TASK GOAL - Your task is to copy each line of the material below that includes "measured".

RAW DATA -
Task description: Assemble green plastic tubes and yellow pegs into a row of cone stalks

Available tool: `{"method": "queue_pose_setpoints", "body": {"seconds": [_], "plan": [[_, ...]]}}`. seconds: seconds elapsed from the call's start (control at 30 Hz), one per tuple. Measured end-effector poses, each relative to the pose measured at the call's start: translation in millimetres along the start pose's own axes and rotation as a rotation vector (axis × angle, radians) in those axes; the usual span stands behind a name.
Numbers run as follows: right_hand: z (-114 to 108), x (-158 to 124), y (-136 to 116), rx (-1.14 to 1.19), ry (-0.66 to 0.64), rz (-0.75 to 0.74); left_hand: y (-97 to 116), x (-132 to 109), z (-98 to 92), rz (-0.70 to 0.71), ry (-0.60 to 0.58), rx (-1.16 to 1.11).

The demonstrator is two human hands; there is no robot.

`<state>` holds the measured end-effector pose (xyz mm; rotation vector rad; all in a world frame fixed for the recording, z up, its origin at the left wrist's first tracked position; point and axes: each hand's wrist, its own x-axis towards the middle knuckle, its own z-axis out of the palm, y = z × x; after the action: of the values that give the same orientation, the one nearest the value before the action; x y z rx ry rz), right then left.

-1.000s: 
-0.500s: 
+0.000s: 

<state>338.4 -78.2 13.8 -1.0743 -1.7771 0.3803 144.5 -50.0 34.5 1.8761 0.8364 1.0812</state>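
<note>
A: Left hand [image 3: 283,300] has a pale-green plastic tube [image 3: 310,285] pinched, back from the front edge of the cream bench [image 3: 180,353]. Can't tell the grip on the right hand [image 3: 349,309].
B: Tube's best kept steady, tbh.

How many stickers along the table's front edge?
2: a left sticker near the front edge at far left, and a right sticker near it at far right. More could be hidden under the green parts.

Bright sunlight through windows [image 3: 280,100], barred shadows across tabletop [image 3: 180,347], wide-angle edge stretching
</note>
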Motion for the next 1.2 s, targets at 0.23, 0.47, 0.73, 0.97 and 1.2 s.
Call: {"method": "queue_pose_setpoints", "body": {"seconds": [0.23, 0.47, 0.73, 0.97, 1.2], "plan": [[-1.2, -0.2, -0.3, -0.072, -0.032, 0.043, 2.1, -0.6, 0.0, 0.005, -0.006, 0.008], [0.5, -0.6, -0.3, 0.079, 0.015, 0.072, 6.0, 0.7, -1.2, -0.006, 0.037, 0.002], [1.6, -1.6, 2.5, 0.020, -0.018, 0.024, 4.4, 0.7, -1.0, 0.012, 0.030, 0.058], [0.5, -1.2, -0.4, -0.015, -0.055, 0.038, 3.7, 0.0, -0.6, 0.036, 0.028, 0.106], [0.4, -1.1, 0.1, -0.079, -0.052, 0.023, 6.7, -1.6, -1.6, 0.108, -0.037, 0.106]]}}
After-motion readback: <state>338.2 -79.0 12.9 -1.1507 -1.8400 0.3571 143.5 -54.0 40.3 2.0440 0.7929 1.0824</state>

RESPONSE TO THIS EXERCISE -
Available tool: `{"method": "queue_pose_setpoints", "body": {"seconds": [_], "plan": [[_, ...]]}}`. seconds: seconds elapsed from the call's start (control at 30 Hz), one per tuple. Measured end-effector poses, each relative to the pose measured at the call's start: translation in millimetres along the start pose's own axes and rotation as a rotation vector (axis × angle, radians) in those axes; the usual span stands behind a name.
`<state>` holds the measured end-effector pose (xyz mm; rotation vector rad; all in a world frame fixed for the recording, z up, its origin at the left wrist's first tracked position; point and axes: each hand's wrist, its own x-axis towards the middle knuckle, its own z-axis out of the palm, y = z × x; after the action: of the values that give the same orientation, the one nearest the value before the action; x y z rx ry rz), right then left.

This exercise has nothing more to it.